Wherever "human" occurs in the entries, copy the line that holds it.

### Available data
[Start of section]

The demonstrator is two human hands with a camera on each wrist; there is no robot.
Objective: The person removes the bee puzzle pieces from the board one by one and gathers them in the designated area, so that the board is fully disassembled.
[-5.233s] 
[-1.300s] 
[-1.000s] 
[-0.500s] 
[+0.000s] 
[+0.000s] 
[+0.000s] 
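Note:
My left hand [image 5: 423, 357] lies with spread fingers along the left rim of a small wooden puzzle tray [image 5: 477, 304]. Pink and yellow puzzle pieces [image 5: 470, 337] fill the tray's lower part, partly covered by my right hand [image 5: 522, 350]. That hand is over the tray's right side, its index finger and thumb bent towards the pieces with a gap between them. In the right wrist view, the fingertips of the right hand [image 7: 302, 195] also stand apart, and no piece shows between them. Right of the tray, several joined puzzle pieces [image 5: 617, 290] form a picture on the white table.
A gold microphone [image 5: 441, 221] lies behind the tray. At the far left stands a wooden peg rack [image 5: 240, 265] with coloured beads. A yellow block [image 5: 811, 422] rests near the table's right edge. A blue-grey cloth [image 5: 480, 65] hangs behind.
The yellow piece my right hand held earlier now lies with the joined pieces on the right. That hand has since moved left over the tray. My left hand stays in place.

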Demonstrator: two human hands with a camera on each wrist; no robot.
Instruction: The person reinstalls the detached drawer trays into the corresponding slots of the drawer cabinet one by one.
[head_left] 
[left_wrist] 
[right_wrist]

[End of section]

### Solution to this task
The demonstrator is two human hands with a camera on each wrist; there is no robot.
Demonstrator: two human hands with a camera on each wrist; no robot.

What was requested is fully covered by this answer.